Is there a way to ensure WHERE clause happens after DISTINCT?

You can do this without using a subquery using LEFT JOIN:

SELECT  c.id, c.comment_id_no, c.text, c.show, c.inserted_at
FROM    Comments AS c
        LEFT JOIN Comments AS c2
            ON c2.comment_id_no = c.comment_id_no
            AND c2.inserted_at > c.inserted_at
WHERE   c2.id IS NULL
AND     c.show = 'true';

I think all other approaches will require a subquery of some sort, this would usually be done with a ranking function:

SELECT  c.id, c.comment_id_no, c.text, c.show, c.inserted_at
FROM    (   SELECT  c.id, 
                    c.comment_id_no, 
                    c.text, 
                    c.show, 
                    c.inserted_at,
                    ROW_NUMBER() OVER(PARTITION BY c.comment_id_no 
                                      ORDER BY c.inserted_at DESC) AS RowNumber
            FROM    Comments AS c
        ) AS c
WHERE   c.RowNumber = 1
AND     c.show = 'true';

Since you have tagged with Postgresql you could also make use of DISTINCT ON ():

SELECT  *
FROM    (   SELECT  DISTINCT ON (c.comment_id_no) 
                    c.id, c.comment_id_no, c.text, c.show, c.inserted_at
            FROM    Comments AS c 
            ORDER By c.comment_id_no, inserted_at DESC
        ) x
WHERE   show = 'true';

Examples on DB<>Fiddle


As I told in comments I don't advice to pollute data tables with history/auditory stuff.

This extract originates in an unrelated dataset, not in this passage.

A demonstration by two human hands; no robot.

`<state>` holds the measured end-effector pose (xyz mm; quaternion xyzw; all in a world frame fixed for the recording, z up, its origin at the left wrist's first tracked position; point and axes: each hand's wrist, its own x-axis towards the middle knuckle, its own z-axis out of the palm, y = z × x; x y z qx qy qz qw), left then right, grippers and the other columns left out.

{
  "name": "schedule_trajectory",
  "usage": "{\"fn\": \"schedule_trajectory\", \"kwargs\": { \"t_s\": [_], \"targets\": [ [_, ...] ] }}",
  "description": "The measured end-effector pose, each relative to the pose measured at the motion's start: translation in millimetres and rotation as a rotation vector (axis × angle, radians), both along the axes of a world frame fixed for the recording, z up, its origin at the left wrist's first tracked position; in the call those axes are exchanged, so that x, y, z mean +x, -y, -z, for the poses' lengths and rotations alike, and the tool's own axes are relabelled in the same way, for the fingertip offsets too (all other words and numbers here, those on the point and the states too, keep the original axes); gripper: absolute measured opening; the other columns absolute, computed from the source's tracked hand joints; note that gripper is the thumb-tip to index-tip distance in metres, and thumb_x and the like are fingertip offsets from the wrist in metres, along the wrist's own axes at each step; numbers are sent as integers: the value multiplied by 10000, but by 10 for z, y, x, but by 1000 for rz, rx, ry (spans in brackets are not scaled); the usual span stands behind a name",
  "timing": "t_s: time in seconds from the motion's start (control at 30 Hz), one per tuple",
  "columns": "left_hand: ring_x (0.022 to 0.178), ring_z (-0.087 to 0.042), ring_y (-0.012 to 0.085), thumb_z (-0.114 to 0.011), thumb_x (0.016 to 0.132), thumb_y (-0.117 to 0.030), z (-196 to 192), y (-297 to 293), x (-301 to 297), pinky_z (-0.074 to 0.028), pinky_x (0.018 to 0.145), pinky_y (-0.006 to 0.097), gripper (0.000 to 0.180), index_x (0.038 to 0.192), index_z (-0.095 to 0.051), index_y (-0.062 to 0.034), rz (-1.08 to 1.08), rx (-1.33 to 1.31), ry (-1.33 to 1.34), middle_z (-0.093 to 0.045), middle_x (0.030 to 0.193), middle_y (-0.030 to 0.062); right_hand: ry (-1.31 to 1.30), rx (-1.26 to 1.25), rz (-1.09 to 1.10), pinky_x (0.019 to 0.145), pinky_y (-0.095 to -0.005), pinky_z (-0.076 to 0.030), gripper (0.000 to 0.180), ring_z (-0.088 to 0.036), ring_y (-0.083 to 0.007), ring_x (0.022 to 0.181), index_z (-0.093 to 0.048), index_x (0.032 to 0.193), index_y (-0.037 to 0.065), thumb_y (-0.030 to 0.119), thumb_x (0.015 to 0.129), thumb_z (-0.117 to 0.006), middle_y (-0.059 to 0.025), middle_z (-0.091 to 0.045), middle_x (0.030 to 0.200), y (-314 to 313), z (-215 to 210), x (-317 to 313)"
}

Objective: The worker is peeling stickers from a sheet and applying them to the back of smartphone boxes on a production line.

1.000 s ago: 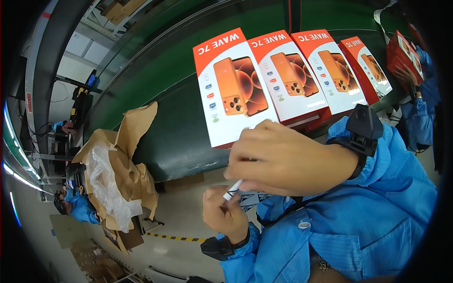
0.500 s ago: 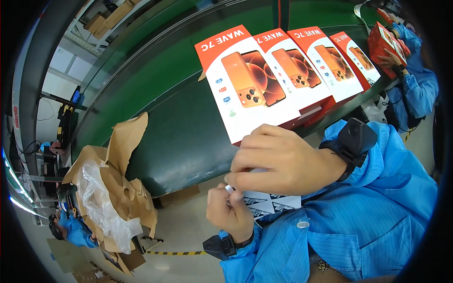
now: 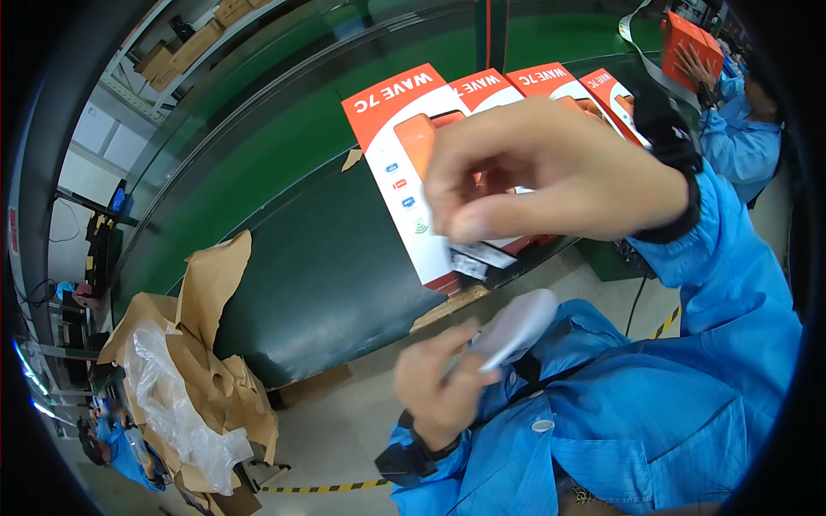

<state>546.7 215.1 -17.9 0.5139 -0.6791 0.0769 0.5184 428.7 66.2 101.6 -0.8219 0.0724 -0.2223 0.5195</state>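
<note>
white label sheet (image 3: 516,327), blurred, slants up-right from the left hand (image 3: 439,391) pinching it; right hand (image 3: 551,172), fingertips pressed together, hovers above it, before the orange-white boxes (image 3: 404,163).

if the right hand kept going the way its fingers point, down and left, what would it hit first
Most likely the nearest orange and white box on the green belt, just beyond the right hand; depth is unclear.

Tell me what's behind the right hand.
The right hand covers the middle of the nearest orange-and-white box on the green belt; three more boxes follow. Its fingertip contents are hidden.
</note>
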Motion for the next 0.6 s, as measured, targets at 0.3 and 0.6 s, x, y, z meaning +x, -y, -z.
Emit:
{"fn": "schedule_trajectory", "kwargs": {
  "t_s": [0.3, 0.6],
  "targets": [
    [546, -494, 181, -604, 662, -246, -44, 371, -300, -386, 502, 242, 276, 607, -429, -41, 8, 60, 272, -511, 1098, 207, -268, -12, -9, 565, -276, -403, 108, -490, -150, 623, -505, 723, -1, 93, 719, -558, -61, -493, 617, 129, 219, 170],
    [531, -438, 91, -560, 771, -262, -29, 347, -244, -371, 510, 196, 256, 619, -452, -87, -37, 67, 246, -573, 1043, 48, -318, -108, -88, 557, -210, -374, 64, -445, -67, 620, -506, 780, -4, 56, 790, -523, -17, -478, 677, 117, 163, 235]
  ]
}}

And no: "double versioning" suggested by @Josh_Eller in his comment isn't a good solution too: Not only for complicating queries unnecessarily but also for being much more expensive in terms of processing and tablespace fragmentation.

Take in mind that UPDATE operations never update anything. They instead write a whole new version of the row and mark the old one as deleted. That's why vacuum processes are needed to defragment tablespaces in order to recover that space.

In any case, apart of suboptimal, that approach forces you to implement more complex queries to read and write data while in fact, I suppose most of the times you will only need to select, insert, update or even delete single row and only eventually, look its history up.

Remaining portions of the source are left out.